▸ **PROBLEM TO WORK ON**:
Reproduce the listing below exactly, from its first line down to and including the line with "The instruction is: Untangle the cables".

▸ **DATA SHOWN**:
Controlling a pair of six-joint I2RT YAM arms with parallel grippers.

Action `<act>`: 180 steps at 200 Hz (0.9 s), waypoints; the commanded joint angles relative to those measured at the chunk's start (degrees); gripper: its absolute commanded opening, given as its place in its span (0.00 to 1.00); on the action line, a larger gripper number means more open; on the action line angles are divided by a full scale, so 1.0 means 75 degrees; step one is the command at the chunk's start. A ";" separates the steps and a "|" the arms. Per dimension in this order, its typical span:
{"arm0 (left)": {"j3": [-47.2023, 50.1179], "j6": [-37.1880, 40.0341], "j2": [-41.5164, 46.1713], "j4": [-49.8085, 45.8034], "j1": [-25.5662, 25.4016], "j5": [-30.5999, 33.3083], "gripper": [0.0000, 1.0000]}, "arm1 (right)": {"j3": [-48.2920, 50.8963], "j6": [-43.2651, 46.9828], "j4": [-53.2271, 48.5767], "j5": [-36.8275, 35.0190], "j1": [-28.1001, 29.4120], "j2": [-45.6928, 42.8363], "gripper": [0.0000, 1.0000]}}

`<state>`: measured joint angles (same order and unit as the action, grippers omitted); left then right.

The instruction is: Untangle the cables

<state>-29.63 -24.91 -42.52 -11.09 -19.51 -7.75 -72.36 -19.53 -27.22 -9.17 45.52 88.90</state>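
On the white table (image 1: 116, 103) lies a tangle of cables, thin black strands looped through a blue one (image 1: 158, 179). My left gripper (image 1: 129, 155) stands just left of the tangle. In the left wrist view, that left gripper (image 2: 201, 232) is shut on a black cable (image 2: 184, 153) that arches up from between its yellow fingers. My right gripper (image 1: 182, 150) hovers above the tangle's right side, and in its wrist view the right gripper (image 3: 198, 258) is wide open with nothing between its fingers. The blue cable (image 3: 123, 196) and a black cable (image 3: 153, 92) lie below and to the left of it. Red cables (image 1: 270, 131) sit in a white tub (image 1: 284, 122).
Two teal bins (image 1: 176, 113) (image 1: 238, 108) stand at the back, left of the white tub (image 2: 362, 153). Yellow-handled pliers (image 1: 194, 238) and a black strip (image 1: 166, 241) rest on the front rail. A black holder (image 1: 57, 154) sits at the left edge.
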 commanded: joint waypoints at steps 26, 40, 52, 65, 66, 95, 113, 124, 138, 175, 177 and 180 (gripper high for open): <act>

▸ **WRITTEN SOLUTION**:
Controlling a pair of six-joint I2RT YAM arms with parallel grippers.

Action `<act>`: 180 steps at 200 Hz (0.9 s), waypoints; the commanded joint angles relative to those measured at the chunk's start (degrees); gripper: its absolute commanded opening, given as its place in its span (0.00 to 1.00); on the action line, a larger gripper number means more open; on the action line angles are divided by a full scale, so 1.0 means 75 degrees; step one is the command at the chunk's start. A ";" separates the steps and a "|" the arms. Per dimension in this order, its typical span:
{"arm0 (left)": {"j3": [-47.2023, 50.1179], "j6": [-37.1880, 40.0341], "j2": [-41.5164, 46.1713], "j4": [-49.8085, 45.8034], "j1": [-25.5662, 25.4016], "j5": [-30.5999, 33.3083], "gripper": [0.0000, 1.0000]}, "arm1 (right)": {"j3": [-48.2920, 50.8963], "j6": [-43.2651, 46.9828], "j4": [-53.2271, 48.5767], "j5": [-36.8275, 35.0190], "j1": [-28.1001, 29.4120], "j2": [-45.6928, 42.8363], "gripper": [0.0000, 1.0000]}}

`<state>`: measured joint angles (same order and unit as the action, grippers omitted); left then right.

The instruction is: Untangle the cables

No more output will be added to the exercise.